From the line with "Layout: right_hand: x" to the line with "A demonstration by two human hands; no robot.", retype every line exactly, including those two, and leave out the rest of the data below.
##### Data section #####
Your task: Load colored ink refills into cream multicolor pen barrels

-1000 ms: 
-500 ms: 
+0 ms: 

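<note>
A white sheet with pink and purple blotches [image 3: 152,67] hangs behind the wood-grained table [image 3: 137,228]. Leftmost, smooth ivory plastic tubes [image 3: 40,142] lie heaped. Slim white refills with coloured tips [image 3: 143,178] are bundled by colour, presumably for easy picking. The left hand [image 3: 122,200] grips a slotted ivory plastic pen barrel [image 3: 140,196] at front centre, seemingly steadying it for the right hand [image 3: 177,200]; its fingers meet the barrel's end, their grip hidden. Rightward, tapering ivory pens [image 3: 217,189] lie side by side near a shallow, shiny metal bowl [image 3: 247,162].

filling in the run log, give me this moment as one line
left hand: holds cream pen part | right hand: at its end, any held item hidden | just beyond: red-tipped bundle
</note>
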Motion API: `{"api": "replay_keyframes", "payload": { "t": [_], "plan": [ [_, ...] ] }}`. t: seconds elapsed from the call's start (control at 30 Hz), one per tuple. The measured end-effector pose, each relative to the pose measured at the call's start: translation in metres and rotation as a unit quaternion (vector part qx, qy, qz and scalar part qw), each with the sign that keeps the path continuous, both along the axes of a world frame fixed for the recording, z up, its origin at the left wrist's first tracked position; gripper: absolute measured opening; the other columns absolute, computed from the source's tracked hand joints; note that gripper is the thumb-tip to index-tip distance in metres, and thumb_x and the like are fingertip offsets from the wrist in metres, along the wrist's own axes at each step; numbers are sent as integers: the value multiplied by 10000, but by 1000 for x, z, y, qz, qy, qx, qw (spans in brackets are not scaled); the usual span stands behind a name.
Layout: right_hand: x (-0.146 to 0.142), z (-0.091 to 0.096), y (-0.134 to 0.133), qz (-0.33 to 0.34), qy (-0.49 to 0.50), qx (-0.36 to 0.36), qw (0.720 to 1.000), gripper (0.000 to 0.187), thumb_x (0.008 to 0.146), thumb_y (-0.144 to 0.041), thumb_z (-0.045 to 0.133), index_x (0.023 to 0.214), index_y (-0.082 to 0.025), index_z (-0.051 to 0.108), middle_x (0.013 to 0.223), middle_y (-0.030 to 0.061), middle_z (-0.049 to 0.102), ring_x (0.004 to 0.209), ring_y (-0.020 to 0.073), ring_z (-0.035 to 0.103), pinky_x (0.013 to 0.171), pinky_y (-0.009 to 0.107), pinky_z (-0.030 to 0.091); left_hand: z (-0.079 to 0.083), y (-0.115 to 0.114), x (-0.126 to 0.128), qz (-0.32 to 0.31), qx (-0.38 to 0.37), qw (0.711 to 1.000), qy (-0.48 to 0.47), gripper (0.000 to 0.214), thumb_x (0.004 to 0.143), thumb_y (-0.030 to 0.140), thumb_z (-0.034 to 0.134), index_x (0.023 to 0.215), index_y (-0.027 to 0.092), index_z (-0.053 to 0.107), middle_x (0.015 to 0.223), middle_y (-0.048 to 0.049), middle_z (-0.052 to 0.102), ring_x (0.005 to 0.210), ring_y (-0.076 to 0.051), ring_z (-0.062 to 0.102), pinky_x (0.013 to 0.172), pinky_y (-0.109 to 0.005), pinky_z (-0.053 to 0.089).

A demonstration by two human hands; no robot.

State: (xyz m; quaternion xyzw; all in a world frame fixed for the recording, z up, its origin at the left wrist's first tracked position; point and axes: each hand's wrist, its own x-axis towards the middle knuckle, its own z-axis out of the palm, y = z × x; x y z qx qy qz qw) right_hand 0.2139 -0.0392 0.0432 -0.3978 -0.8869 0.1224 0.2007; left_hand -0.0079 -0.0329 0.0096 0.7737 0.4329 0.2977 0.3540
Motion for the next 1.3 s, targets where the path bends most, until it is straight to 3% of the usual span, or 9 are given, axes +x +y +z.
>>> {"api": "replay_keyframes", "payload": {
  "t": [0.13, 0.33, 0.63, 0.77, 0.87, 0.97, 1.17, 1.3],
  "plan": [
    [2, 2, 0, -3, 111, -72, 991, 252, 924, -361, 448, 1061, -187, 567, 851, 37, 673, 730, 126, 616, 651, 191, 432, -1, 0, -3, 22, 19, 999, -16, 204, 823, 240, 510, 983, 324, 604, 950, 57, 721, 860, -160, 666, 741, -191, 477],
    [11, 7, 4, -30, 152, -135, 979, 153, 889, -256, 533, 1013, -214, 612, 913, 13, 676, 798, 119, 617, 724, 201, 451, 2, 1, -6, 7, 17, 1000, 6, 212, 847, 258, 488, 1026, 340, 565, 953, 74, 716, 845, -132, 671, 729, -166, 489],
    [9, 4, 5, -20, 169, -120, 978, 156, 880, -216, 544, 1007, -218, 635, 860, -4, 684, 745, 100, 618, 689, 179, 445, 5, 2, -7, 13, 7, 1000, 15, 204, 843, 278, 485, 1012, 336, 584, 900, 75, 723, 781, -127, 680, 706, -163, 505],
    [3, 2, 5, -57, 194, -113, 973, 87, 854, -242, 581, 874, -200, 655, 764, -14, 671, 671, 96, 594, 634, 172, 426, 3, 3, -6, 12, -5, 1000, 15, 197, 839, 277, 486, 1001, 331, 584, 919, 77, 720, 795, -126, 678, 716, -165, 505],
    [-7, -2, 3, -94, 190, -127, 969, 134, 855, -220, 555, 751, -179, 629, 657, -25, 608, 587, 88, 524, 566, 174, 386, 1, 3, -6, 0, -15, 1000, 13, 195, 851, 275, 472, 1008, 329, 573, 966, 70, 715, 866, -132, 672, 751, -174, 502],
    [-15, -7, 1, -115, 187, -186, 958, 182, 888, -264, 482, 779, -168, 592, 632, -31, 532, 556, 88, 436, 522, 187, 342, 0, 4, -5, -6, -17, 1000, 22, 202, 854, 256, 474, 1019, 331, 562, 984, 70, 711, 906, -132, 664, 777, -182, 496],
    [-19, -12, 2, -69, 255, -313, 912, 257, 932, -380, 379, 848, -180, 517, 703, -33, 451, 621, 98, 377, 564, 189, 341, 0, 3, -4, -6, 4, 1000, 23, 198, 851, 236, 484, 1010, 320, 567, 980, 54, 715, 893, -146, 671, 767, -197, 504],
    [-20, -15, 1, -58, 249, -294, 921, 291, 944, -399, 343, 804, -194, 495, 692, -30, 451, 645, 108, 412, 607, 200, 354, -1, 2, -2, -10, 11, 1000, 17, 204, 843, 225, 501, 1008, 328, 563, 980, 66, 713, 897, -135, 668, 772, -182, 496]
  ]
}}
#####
» **Solution to this task**:
Layout: right_hand: x (-0.146 to 0.142), z (-0.091 to 0.096), y (-0.134 to 0.133), qz (-0.33 to 0.34), qy (-0.49 to 0.50), qx (-0.36 to 0.36), qw (0.720 to 1.000), gripper (0.000 to 0.187), thumb_x (0.008 to 0.146), thumb_y (-0.144 to 0.041), thumb_z (-0.045 to 0.133), index_x (0.023 to 0.214), index_y (-0.082 to 0.025), index_z (-0.051 to 0.108), middle_x (0.013 to 0.223), middle_y (-0.030 to 0.061), middle_z (-0.049 to 0.102), ring_x (0.004 to 0.209), ring_y (-0.020 to 0.073), ring_z (-0.035 to 0.103), pinky_x (0.013 to 0.171), pinky_y (-0.009 to 0.107), pinky_z (-0.030 to 0.091); left_hand: z (-0.079 to 0.083), y (-0.115 to 0.114), x (-0.126 to 0.128), qz (-0.32 to 0.31), qx (-0.38 to 0.37), qw (0.711 to 1.000), qy (-0.48 to 0.47), gripper (0.000 to 0.214), thumb_x (0.004 to 0.143), thumb_y (-0.030 to 0.140), thumb_z (-0.034 to 0.134), index_x (0.023 to 0.215), index_y (-0.027 to 0.092), index_z (-0.053 to 0.107), middle_x (0.015 to 0.223), middle_y (-0.048 to 0.049), middle_z (-0.052 to 0.102), ring_x (0.005 to 0.210), ring_y (-0.076 to 0.051), ring_z (-0.062 to 0.102), pinky_x (0.013 to 0.172), pinky_y (-0.109 to 0.005), pinky_z (-0.053 to 0.089).

A demonstration by two human hands; no robot.

The output has nothing more to it.